--- EXERCISE REQUIREMENTS ---
Transcribe each line below verbatim; pictures excluded.

- - - - -

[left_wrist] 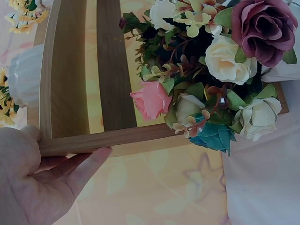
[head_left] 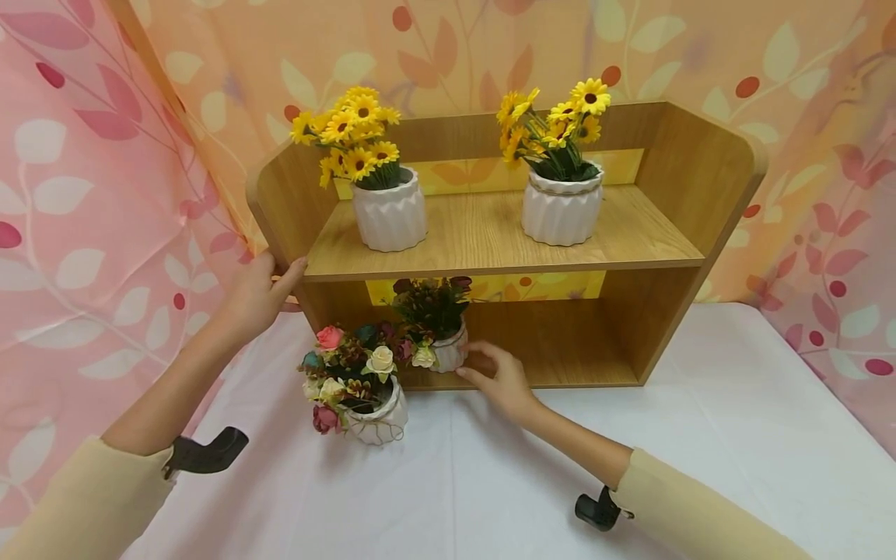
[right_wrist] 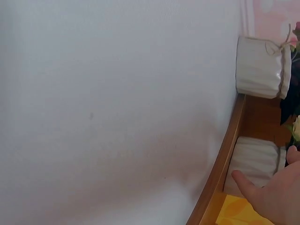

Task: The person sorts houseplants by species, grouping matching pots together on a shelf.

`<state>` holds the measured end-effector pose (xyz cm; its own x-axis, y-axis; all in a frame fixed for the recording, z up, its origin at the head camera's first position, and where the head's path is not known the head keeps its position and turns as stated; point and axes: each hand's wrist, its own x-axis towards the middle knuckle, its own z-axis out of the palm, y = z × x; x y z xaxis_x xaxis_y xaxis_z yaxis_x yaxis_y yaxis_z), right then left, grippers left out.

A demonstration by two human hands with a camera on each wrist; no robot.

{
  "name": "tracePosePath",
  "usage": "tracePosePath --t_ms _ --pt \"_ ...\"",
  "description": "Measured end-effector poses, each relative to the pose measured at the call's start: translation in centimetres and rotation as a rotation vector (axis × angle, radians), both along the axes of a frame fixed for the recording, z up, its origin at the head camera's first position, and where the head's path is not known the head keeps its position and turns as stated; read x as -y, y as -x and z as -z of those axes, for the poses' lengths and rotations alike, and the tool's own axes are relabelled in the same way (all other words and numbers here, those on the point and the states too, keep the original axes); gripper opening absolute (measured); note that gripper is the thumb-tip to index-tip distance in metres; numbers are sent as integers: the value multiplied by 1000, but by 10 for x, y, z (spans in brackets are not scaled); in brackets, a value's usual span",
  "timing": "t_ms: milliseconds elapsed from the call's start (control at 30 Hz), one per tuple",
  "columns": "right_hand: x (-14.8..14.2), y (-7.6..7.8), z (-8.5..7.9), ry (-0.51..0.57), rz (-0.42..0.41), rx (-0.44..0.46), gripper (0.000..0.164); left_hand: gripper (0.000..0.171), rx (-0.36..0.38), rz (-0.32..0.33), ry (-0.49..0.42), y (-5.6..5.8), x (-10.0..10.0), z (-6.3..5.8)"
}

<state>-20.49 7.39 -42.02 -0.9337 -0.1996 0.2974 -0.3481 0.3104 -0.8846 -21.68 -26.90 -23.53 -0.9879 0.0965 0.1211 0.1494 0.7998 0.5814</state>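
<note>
My left hand (head_left: 255, 299) grips the left side panel of a wooden two-tier shelf (head_left: 504, 260), thumb on the front edge. In the left wrist view, the fingers wrap that panel (left_wrist: 117, 139). On the lower tier, my right hand (head_left: 504, 381) touches the right side of a white pot of dark artificial flowers (head_left: 448, 354). Its thumb lies across the pot's lower side in the right wrist view. Left of this hand, a white pot of pink, cream and purple artificial roses (head_left: 378, 420) stands on the table before the shelf's lower front edge, partly hiding the other bouquet.
Two white pots of yellow artificial daisies, a left one (head_left: 392, 214) and a right one (head_left: 563, 206), stand on the upper tier. White cloth (head_left: 448, 482) covers the table. Leaf-patterned curtains (head_left: 700, 47) hang behind and at both sides.
</note>
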Motion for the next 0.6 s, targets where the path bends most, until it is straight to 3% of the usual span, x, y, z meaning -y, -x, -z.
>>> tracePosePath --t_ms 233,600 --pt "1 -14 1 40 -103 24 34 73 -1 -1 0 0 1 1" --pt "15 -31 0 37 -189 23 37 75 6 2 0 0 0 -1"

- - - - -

--- FINISHED TASK ---
[left_wrist] 
[head_left] 
[right_wrist] 

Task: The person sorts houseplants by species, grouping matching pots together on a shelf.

`<state>` holds the measured end-effector pose (xyz cm; its own x-axis, y-axis; all in a frame fixed for the recording, z up, its origin at the head camera's first position, and where the head's path is not known the head keeps its position and turns as stated; point and axes: each hand's wrist, its own x-axis towards the middle knuckle, its own z-axis out of the palm, y = z × x; x y z xaxis_x xaxis_y xaxis_z yaxis_x yaxis_y yaxis_z), right then left, grippers left out.

A demonstration by two human hands with a camera on each wrist; no robot.

{
  "name": "tracePosePath",
  "usage": "tracePosePath --t_ms _ --pt \"_ ...\"",
  "description": "Measured end-effector poses, each relative to the pose measured at the call's start: translation in centimetres and rotation as a rotation vector (axis × angle, radians), both along the axes of a frame fixed for the recording, z up, its origin at the head camera's first position, and where the head's path is not known the head keeps its position and turns as stated; read x as -y, y as -x and z as -z of those axes, for the poses' lengths and rotations alike, and the tool's own axes are relabelled in the same way (all other words and numbers here, those on the point and the states too, keep the original axes); gripper opening absolute (measured); note that gripper is the thumb-tip to index-tip distance in metres; numbers are sent as integers: the value multiplied by 1000, but by 10 for x, y, z (spans in brackets are not scaled); in brackets, a value's usual span",
  "timing": "t_ms: milliseconds elapsed from the call's start (control at 30 Hz), one per tuple",
  "columns": "right_hand: x (-14.8..14.2), y (-7.6..7.8), z (-8.5..7.9), ry (-0.51..0.57), rz (-0.42..0.41), rx (-0.44..0.46), gripper (0.000..0.164); left_hand: gripper (0.000..0.171), rx (-0.36..0.38), rz (-0.32..0.33), ry (-0.49..0.42), y (-5.6..5.8), x (-10.0..10.0), z (-6.3..5.8)"
}

<state>-20.49 7.39 -42.02 -0.9337 -0.1996 0.2974 -0.3481 0.3104 -0.8846 -21.68 -26.90 -23.53 -0.9879 0.0965 0.1211 0.1494 0.7998 0.5814</state>
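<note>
My left hand (head_left: 255, 299) grips the left side panel of a wooden two-tier shelf (head_left: 504, 260), thumb on the front edge. In the left wrist view, the fingers wrap that panel (left_wrist: 117, 139). On the lower tier, my right hand (head_left: 504, 381) touches the right side of a white pot of dark artificial flowers (head_left: 448, 354). Its thumb lies across the pot's lower side in the right wrist view. Left of this hand, a white pot of pink, cream and purple artificial roses (head_left: 378, 420) stands on the table before the shelf's lower front edge, partly hiding the other bouquet.
Two white pots of yellow artificial daisies, a left one (head_left: 392, 214) and a right one (head_left: 563, 206), stand on the upper tier. White cloth (head_left: 448, 482) covers the table. Leaf-patterned curtains (head_left: 700, 47) hang behind and at both sides.
</note>
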Motion for the next 0.6 s, targets where the path bends most, until it is straight to 3% of the usual span, x, y, z meaning -y, -x, -z.
>>> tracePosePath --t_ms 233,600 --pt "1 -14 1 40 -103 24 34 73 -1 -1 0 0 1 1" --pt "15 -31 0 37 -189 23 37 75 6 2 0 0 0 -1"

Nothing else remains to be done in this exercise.